Activity -
Please copy the lines below exactly, from the first one through the line showing "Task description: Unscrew".

(Source data)
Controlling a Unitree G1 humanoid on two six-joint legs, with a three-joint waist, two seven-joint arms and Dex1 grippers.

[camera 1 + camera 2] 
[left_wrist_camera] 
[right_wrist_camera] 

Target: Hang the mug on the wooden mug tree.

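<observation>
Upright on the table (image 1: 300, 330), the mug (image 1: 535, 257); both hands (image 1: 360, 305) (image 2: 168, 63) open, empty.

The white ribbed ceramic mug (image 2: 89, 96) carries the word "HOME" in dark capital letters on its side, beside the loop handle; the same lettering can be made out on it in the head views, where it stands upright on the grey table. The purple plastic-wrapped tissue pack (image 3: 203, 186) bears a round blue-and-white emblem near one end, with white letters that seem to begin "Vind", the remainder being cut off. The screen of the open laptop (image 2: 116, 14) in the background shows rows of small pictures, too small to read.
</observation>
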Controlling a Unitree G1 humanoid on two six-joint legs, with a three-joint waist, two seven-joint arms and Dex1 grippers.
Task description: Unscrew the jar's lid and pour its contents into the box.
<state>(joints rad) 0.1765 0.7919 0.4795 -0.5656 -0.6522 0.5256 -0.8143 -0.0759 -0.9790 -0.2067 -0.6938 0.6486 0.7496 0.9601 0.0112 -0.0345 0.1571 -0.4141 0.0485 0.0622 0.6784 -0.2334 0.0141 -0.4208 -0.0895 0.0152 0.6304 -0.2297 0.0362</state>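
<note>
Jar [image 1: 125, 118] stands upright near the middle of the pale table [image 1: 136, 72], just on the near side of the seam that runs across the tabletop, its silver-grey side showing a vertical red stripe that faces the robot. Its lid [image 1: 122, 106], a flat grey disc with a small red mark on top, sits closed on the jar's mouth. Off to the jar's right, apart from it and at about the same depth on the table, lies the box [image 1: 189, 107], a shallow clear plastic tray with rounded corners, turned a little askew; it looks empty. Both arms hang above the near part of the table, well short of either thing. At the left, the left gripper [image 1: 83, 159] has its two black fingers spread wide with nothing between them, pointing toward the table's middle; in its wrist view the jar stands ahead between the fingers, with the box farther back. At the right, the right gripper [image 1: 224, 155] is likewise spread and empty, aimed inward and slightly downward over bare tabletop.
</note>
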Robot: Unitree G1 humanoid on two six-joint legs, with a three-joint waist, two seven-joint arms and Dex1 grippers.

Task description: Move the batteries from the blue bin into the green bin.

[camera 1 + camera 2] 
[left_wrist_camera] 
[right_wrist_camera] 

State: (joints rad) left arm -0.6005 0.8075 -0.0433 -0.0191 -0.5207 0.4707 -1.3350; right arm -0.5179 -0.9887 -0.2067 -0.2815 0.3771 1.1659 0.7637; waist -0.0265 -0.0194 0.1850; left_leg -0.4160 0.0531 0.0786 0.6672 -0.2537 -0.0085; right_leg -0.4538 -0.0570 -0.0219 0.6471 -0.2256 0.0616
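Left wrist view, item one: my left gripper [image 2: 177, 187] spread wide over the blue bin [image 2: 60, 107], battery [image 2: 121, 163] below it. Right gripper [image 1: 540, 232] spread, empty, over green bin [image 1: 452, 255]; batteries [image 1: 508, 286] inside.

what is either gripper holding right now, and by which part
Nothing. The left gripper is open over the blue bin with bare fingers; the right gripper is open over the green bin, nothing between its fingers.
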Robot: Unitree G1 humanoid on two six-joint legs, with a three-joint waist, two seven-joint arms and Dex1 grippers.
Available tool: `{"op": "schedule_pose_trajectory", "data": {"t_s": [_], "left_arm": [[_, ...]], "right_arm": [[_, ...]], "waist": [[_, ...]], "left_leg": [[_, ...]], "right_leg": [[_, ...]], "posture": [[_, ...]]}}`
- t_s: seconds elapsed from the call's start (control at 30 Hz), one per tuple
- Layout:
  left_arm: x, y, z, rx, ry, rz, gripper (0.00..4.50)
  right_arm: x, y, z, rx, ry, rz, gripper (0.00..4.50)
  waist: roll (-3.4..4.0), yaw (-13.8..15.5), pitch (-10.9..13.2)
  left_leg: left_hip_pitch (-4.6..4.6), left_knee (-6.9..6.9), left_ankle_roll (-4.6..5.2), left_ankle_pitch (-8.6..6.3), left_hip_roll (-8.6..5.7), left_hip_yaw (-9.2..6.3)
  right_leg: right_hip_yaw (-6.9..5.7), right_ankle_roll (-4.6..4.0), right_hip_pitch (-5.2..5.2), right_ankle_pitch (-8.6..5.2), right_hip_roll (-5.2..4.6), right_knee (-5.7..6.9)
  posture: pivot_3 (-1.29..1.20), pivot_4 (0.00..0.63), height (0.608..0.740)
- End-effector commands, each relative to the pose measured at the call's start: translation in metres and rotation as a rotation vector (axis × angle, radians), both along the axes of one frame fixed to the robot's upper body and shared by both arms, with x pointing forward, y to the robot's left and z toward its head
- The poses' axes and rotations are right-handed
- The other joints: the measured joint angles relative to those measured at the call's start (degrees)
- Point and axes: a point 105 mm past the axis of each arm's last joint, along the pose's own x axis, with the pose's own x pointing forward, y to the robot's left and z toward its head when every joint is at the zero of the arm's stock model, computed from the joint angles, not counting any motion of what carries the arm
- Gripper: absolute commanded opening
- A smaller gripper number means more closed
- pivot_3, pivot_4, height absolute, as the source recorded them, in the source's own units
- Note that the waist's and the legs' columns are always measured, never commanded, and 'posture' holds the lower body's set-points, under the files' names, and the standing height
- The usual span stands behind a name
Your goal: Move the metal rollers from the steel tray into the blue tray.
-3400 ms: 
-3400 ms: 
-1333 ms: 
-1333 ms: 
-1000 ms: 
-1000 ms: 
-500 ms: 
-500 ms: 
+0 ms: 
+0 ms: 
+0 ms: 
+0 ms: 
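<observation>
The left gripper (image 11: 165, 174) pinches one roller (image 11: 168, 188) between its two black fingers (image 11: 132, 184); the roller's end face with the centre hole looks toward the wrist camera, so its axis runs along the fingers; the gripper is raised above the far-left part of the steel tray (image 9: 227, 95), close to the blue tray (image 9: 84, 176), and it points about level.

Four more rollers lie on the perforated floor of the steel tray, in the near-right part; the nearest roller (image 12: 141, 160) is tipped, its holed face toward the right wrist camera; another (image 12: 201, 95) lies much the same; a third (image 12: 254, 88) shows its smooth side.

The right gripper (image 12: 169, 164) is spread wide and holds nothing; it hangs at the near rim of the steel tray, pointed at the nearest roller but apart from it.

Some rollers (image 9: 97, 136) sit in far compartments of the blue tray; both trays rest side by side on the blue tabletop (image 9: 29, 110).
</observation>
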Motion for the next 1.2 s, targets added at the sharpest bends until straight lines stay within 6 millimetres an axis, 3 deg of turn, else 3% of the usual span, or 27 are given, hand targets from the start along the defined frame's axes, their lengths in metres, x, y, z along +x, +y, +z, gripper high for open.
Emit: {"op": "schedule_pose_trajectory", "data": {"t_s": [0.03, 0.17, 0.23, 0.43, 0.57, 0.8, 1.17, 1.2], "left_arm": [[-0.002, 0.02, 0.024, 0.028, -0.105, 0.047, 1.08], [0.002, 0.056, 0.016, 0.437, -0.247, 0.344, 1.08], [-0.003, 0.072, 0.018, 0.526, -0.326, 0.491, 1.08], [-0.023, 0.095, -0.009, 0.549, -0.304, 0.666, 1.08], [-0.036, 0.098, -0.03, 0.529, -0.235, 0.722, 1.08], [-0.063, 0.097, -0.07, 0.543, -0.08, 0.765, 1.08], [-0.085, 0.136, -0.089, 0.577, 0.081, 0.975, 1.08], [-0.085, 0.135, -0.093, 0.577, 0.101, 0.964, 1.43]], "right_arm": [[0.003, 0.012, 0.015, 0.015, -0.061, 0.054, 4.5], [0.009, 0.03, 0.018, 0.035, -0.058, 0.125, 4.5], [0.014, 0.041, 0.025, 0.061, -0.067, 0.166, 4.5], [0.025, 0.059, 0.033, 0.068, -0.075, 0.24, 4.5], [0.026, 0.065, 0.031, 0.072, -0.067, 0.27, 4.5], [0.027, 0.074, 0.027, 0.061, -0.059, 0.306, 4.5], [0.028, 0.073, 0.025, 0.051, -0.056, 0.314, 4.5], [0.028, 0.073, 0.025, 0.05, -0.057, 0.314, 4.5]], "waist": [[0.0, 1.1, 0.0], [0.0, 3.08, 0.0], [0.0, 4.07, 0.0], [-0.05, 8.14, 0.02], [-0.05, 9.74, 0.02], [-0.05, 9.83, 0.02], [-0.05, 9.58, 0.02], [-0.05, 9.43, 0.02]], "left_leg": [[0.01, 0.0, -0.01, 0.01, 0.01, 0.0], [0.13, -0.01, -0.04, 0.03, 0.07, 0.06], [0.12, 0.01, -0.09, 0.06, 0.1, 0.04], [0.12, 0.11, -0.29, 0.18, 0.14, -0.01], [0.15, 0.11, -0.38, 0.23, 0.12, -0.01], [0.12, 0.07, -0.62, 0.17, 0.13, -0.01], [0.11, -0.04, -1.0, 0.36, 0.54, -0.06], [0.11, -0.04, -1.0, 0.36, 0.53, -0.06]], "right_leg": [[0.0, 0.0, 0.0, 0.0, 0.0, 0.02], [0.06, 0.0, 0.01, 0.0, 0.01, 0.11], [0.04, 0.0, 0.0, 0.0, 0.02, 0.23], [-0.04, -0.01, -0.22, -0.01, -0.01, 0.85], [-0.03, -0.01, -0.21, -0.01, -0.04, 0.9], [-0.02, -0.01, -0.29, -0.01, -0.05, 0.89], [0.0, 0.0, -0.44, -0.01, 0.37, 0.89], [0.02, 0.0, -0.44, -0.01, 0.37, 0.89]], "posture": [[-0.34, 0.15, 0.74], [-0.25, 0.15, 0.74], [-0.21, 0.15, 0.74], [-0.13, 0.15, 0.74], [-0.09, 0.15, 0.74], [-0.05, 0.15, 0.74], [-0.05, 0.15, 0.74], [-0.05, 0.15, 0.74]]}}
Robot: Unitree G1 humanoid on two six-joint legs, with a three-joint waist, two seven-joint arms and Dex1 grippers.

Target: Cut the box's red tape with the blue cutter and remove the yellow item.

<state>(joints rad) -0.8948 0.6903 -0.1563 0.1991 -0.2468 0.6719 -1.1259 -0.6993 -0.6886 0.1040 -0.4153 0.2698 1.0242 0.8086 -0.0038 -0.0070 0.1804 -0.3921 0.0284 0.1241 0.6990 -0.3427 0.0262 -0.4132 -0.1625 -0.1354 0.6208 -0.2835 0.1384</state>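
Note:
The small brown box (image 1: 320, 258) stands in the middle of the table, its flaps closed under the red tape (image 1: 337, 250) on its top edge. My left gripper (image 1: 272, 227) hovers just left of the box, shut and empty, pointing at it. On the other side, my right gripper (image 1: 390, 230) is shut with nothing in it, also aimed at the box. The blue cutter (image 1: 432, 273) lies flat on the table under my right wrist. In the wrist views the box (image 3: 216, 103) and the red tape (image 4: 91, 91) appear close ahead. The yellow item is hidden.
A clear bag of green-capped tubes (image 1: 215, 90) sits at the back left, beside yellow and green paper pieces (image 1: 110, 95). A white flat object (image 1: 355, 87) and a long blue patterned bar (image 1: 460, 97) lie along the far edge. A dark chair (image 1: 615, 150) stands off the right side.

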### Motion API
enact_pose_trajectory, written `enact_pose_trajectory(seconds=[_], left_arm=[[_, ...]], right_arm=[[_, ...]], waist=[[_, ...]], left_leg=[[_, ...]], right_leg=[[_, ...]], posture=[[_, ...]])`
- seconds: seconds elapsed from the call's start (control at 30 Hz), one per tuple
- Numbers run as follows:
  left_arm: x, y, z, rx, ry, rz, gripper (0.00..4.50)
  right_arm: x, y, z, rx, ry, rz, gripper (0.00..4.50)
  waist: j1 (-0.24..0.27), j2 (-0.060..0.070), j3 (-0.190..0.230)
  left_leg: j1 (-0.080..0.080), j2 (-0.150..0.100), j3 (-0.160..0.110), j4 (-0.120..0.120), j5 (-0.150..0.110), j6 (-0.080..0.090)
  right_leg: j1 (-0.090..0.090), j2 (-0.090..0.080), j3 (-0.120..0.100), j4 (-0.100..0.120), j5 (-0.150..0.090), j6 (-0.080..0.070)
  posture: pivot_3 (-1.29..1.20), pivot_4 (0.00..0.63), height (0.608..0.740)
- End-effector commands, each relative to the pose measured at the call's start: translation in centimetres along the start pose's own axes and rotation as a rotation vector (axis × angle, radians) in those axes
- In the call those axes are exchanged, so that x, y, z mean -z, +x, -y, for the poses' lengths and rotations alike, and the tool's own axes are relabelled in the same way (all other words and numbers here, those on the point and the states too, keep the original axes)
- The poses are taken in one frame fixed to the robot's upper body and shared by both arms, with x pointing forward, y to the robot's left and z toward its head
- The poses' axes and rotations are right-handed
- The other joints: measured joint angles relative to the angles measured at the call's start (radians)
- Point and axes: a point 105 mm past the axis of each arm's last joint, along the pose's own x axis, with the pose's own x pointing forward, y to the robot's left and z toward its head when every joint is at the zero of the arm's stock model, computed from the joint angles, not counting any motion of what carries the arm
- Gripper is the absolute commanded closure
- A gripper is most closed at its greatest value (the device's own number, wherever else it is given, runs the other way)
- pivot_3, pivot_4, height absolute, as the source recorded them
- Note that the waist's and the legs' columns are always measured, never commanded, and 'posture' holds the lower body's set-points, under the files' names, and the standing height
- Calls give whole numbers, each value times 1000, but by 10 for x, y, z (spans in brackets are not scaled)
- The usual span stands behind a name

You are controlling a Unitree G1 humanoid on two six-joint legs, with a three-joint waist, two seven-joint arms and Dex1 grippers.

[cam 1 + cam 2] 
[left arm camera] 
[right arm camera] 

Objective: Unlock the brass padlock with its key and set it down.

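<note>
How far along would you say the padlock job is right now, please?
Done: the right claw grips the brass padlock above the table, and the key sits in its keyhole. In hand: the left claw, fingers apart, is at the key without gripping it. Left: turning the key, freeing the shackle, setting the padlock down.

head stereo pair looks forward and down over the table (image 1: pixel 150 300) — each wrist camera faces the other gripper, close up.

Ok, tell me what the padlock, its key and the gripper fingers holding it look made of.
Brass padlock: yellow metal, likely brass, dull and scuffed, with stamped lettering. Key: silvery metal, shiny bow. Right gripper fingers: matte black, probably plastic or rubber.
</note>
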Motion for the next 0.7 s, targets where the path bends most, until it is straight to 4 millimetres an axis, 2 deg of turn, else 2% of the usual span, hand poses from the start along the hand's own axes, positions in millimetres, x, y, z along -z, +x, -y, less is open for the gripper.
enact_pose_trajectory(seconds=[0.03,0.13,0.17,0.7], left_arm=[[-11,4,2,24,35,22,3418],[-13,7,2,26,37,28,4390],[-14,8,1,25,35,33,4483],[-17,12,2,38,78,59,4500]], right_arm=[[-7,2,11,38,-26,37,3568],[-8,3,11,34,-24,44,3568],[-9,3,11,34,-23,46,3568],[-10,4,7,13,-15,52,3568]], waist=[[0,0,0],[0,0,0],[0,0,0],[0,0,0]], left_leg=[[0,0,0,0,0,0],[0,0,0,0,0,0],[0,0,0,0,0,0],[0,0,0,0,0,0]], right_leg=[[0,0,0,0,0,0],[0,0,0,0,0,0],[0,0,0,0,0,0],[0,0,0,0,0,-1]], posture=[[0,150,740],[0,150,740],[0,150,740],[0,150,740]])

Worked solution -
Controlling a Unitree G1 humanoid on two six-joint legs, with a three-joint waist, two seven-joint arms and Dex1 grippers.

[camera 1 + camera 2] 
[left_wrist_camera] 
[right_wrist_camera] 

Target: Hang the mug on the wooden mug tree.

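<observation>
Upright on the table (image 1: 300, 330), the mug (image 1: 535, 257); both hands (image 1: 360, 305) (image 2: 168, 63) open, empty.

The white ribbed ceramic mug (image 2: 89, 96) carries the word "HOME" in dark capital letters on its side, beside the loop handle; the same lettering can be made out on it in the head views, where it stands upright on the grey table. The purple plastic-wrapped tissue pack (image 3: 203, 186) bears a round blue-and-white emblem near one end, with white letters that seem to begin "Vind", the remainder being cut off. The screen of the open laptop (image 2: 116, 14) in the background shows rows of small pictures, too small to read.
</observation>
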Controlling a Unitree G1 humanoid on two six-joint legs, with a three-joint waist, two seven-joint arms and Dex1 grippers.
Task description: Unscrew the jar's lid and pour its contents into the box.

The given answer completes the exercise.